In recent years, SAFe (Scaled Agile Framework) has become the lightning rod for criticisms of agile at scale. From startup veterans to enterprise reformers, many have echoed a now familiar refrain: “The first law of scaling is: don’t.” Their concern is understandable. Scaling often leads to process bloat, diminished autonomy, and a rigid interpretation of agility that seems to contradict the very first value of the Agile Manifesto: individuals and interactions over processes and tools.
But what if the problem isn’t scale itself, nor scaling frameworks, but how they’re implemented?
The Misuse of SAFe and the Origins of the Critique
It’s no secret that many SAFe implementations suffer from cargo culting: rigidly adhering to rituals and structures without deeply understanding their purpose. In such environments, process becomes a proxy for progress, and agility turns into bureaucracy. When SAFe becomes a checkbox exercise, it’s no surprise that practitioners experience more friction than flow.
Critics often forget that SAFe, like any framework, is a toolbox, not a mandate. It can be implemented with a heavy hand or a thoughtful touch. Unfortunately, many implementations lean toward the former.
A New Vector: SAFe Agile Product Management (APM)

Figure 1: how SAFe APM argues innovation should be built into organisational processes
The recent evolution of SAFe, particularly through its Agile Product Management (APM) course, acknowledges these pitfalls. APM doesn’t just tweak the old machinery; it reorients the system toward continuous value delivery, cross-functional collaboration, and meaningful product thinking.
Where traditional scaling efforts often conflate activity with impact, SAFe APM shifts the focus from outputs to outcomes. It challenges organizations to define value more explicitly and organize around the flow of that value.
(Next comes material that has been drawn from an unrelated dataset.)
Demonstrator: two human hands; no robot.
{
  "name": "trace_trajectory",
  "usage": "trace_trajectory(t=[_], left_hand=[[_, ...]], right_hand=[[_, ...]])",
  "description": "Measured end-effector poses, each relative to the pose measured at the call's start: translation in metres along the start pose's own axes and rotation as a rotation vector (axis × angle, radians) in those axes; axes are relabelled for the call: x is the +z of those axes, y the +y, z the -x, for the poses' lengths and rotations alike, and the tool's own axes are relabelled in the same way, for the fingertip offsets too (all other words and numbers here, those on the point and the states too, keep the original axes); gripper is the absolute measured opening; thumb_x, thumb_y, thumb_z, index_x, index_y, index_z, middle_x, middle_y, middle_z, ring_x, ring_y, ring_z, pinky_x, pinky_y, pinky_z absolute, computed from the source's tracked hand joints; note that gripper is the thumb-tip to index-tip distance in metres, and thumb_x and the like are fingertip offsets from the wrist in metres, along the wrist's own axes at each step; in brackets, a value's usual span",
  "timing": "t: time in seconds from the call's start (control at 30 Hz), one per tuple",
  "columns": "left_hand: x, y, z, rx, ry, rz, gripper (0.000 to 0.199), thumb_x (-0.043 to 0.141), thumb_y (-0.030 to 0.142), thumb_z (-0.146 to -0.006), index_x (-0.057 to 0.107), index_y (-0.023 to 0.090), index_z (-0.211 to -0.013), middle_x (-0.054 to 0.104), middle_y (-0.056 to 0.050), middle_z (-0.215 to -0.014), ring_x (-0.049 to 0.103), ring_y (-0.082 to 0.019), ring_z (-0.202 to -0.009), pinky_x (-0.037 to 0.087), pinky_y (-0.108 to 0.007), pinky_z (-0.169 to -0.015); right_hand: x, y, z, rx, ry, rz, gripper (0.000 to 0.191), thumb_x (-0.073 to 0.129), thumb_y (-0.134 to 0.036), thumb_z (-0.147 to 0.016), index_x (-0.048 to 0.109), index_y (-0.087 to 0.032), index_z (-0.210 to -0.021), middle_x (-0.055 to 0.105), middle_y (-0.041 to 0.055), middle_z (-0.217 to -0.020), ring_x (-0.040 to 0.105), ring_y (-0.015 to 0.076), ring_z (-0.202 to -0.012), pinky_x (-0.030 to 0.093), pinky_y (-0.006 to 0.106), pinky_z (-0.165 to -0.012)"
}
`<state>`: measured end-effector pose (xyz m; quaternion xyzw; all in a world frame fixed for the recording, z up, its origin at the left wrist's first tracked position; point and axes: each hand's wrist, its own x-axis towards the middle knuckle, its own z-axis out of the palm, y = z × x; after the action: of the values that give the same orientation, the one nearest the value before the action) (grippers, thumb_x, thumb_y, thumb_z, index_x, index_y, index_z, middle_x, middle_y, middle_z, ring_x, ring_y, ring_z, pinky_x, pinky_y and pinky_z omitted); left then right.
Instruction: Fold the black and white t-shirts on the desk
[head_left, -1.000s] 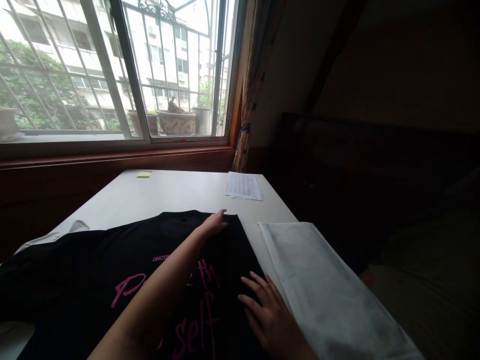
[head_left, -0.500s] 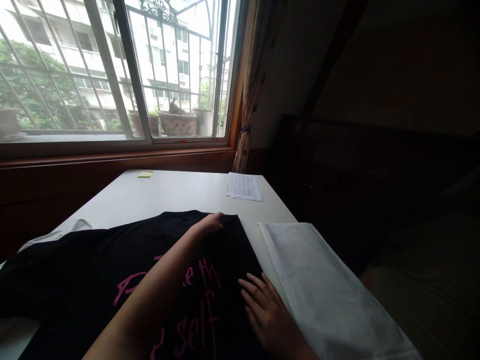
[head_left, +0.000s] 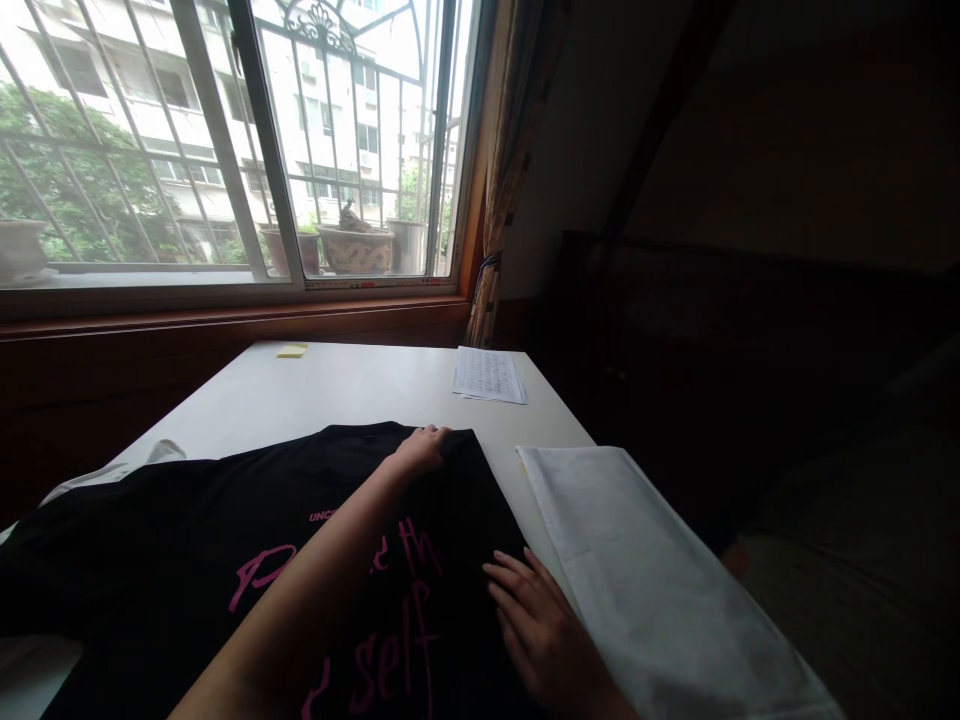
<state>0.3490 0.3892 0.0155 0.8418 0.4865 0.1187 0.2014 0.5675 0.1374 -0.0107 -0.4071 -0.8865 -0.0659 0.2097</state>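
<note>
A black T-shirt (head_left: 180, 540) with pink lettering lies spread over the white table (head_left: 360, 385). Across it reaches my left arm, and my left hand (head_left: 424, 446) is at the shirt's far edge near the shoulder, its fingers bent together on the cloth. My right hand (head_left: 541, 622) rests flat on the shirt's right edge with fingers spread. Just right of that hand lies a folded grey-white cloth (head_left: 645, 560).
Printed papers (head_left: 489, 375) and a yellow sticky pad (head_left: 292, 351) are at the table's far side. White cloth (head_left: 161, 452) shows beyond the shirt at left. A barred window and a tied curtain (head_left: 487, 270) stand behind.
My left hand's fingers have shifted slightly along the shirt's far edge and their knuckles show more. My right hand has barely moved.
</note>
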Motion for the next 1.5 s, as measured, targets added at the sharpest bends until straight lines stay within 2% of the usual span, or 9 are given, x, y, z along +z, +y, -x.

The above visualization of SAFe APM, placing learning and feedback loops at the heart of product development, is a meaningful step away from static roadmaps and batch delivery cycles.
Product Thinking: The Bridge Between Vision and Flow
One of the most promising contributions of SAFe APM is its emphasis on product thinking. Rather than fragmenting strategy, design, and delivery across disconnected functions, APM brings them together under a shared purpose: delivering meaningful, validated impact.
The disciplines embedded in SAFe APM, such as Product Development Flow, Outcome-Oriented Roadmapping, and Strategic Positioning, reflect a maturing view of agility at scale. These aren’t just new practices; they represent a shift in mindset from project to product, from plans to learning, from silos to streams.
Purposeful Scaling, Not Mindless Expansion
So is scaling agile doomed to fail? Not necessarily. But it does require a level of intentionality that many organizations underestimate. Frameworks like SAFe should serve strategy, not substitute it. When the goal becomes implementing SAFe instead of delivering value, the tail is wagging the dog.
A more productive question than “Should we scale?” might be: “What are we scaling, and why?” If the answer involves alignment, faster learning, and sustainable delivery of customer value, then SAFe APM offers pragmatic tools to get there.
Concrete Starting Points for Delivering Value at Scale
For product managers, product owners, and agile leaders navigating the challenges of scale, here are several concrete starting points to help regain focus on delivering value:
1. Define the Product Clearly: Align teams and stakeholders around a shared understanding of what the product is, who it serves, and why it matters. Without this, value becomes an abstract concept instead of a guiding principle.
2. Organize Around Value Streams: Identify and structure teams to align with the flow of customer value rather than internal functions. Breaking down silos enables better collaboration and faster learning across disciplines.
3. Think in Outcomes, Not Output: Shift conversations from “what are we building” to “what change are we trying to create.” Define measurable outcomes that tie to customer impact and business goals.
4. Build Feedback Loops into the Flow: Make learning a continuous part of the process. Use customer insight, experimentation, and continuous team improvement to adapt, not just deliver.
5. Position the Product Strategically: Understand how your product fits within the broader business model and organizational goals. Product work should be clearly aligned with business goals – why work on the product in the first place if this connection is missing? Strong product positioning helps prioritize work that truly matters.
Final Thoughts
SAFe isn’t inherently broken. Nor is it inherently agile. It’s a framework: flexible, extensible, and fallible. What matters is how we apply it. With the emergence of SAFe APM, there’s a renewed opportunity to reconnect strategy with execution, process with purpose, and teams with the outcomes that matter.
Frameworks should invite critical thinking, not blind adherence. They should encourage teams to adapt, not conform. Putting any framework to good use (especially at scale) requires thoughtful customization, deep understanding, and ongoing learning. It’s hard work. But if done well, it’s the kind of work that restores flow, sharpens focus, and ultimately delivers real value.
In the end, scaling is neither good nor bad. It’s a choice. The real challenge is making that choice consciously and designing for flow, not friction.